Dass der Welterbetitel als Bäderstadt an der Felsenbrücke hinge, hat uns bislang noch niemand erklären können. Ich kann mir das auch nicht vorstellen. Sicherlich mag ein Zusammenhang zwischen Kuren und der Erholung in der Natur bestehen. Insofern wurde bisher darauf abgehoben, dass schon im 19. Jahrhundert ein Netz von Wanderwegen um Baden-Baden entstanden ist. Aber von Einzelheiten dieses „historischen Wegenetzes“ dürfte der Welterbetitel sicherlich nicht abhängen. Zumal gleich mehrere alternative Aussichtspunkte am Battert bestehen, von denen man einen vergleichbaren Blick über die Felsen hinweg in das Oostal wie von der Felsenbrücke hat.

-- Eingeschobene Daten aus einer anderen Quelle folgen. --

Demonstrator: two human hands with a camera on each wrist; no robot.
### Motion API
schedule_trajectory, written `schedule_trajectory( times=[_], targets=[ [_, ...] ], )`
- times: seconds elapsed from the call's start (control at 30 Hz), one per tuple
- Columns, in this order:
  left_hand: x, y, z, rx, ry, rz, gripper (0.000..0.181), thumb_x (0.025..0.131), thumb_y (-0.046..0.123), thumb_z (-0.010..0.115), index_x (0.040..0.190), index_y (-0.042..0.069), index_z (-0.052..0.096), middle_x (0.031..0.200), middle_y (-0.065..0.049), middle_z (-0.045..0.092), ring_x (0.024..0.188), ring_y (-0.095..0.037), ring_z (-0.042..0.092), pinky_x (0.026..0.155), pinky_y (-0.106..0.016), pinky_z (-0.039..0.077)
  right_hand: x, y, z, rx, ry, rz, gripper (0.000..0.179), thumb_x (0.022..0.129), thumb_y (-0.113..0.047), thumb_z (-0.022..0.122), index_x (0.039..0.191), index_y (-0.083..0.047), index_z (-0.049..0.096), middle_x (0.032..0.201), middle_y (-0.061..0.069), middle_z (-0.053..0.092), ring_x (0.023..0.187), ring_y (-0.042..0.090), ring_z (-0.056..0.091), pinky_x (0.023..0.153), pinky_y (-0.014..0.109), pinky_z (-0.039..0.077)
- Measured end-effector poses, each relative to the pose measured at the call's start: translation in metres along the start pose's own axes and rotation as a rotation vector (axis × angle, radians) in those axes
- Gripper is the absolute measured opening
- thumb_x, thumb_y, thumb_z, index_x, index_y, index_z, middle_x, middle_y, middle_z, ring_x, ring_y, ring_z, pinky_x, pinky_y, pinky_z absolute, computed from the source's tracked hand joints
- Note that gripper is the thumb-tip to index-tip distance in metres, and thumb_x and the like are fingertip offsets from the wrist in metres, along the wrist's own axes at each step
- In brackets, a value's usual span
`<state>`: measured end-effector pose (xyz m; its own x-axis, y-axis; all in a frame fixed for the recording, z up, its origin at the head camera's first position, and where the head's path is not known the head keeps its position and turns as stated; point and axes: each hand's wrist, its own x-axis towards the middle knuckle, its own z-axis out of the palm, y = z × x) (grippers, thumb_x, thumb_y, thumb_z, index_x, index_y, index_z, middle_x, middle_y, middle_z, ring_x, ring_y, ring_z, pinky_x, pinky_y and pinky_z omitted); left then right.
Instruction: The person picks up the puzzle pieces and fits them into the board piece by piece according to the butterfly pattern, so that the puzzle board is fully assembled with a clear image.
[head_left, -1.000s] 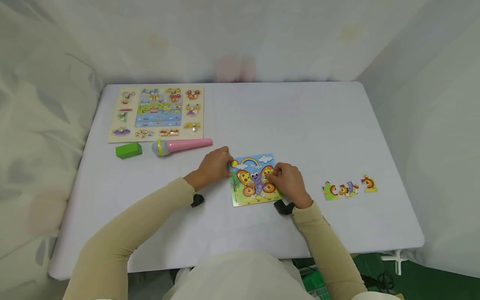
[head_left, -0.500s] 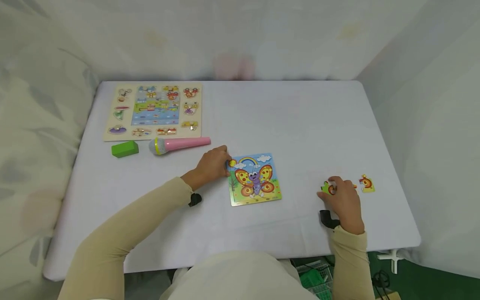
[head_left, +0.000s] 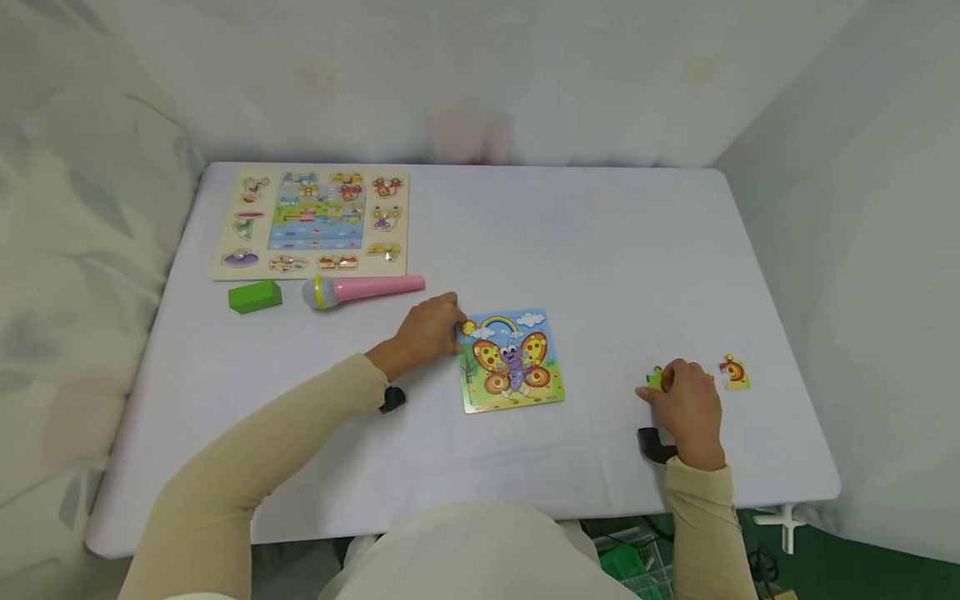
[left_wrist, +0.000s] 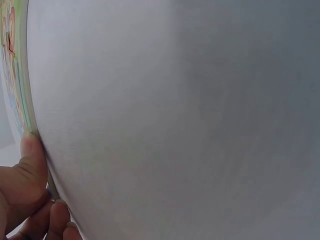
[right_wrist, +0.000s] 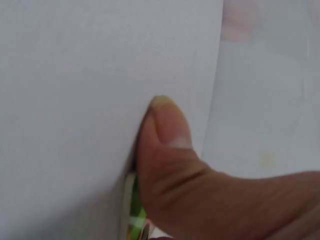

Wie ist Ihr aktuelles Resümée?

Sylvia M. Felder:

Den Rückgang der Artenvielfalt zu stoppen, ist eine unserer wichtigsten Zukunftsaufgaben. Das sieht auch der weit überwiegende Teil unserer Bevölkerung so. Den Schutz unserer natürlichen Lebensgrundlagen haben wir in unser Grundgesetz aufgenommen. Und dementsprechend gibt es gesetzliche Regelungen. In der Theorie sind wir uns also weitgehend einig. Das Verständnis schwindet aber allzu oft bei direkter Betroffenheit und wandelt sich in Unverständnis oder gar Unwillen, der Einsicht Taten folgen zu lassen und liebgewonnene Gewohnheiten zu ändern.

Hier an der Badener Wand wird der Artenschutz konkret! Wir haben eine negative Entwicklung festgestellt und sind nun in der Verantwortung, wirkungsvolle Maßnahmen festzulegen und umzusetzen. Das geht leider nicht ohne Einschränkungen für den Einzelnen. Wir sind dennoch davon überzeugt, dass wir mit unserer Abwägungsentscheidung für unser gemeinschaftliches Ziel, die biologische Artenvielfalt zu erhalten, auf dem richtigen Weg sind.